L’aliscafo, dapprima invisibile, apparve di colpo a pochi metri dall’approdo, in una silhouette scura. L’uomo si fermò un attimo ad annusare la salsedine, come se volesse farne scorta per i tempi futuri, ora che la vita era tornata a farsi pesante e gli si schiacciava addosso di nuovo, dolorosa, asfissiante: da quando Miranda non c’era più era come se un’urgenza improvvisa lo avesse travolto, e per la prima volta dopo tanto tempo aveva avuto la netta sensazione che l’Amir di un tempo fosse tornato a tormentarlo, furiosamente.

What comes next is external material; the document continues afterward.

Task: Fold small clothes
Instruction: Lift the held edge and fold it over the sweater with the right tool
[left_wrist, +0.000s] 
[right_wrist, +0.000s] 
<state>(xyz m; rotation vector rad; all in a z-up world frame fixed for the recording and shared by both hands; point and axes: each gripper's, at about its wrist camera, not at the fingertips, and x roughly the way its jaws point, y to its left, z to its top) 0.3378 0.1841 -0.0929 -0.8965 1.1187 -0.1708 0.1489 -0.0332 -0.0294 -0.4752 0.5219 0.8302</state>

Mentre l’aliscafo stava finendo di fagocitare quei pochi che come zombie attraversavano ogni mattina il Grande Strappo, i suoi capelli bianchi impastati dal vento gli finirono dentro gli occhi. Amir si calò gli occhiali da sole su quelli da vista, a pesargli sul naso aquilino, e poi si voltò per l’ultima volta. Il suo sguardo corse rapidamente lungo il litorale deserto e indugiò in fondo, verso la carcassa metallica del Pilone, e giusto per un istante gli balenò fulminea l’immagine di Nicola bambino che saliva fin lassù, come un ragnetto operoso, fino a dove l’acqua gli arrivava al collo.

Quindi chiuse gli occhi e salì sulla barca, lasciando che la nebbia lo prendesse.

Chissà se avrebbe mai più rivisto il Ghetto.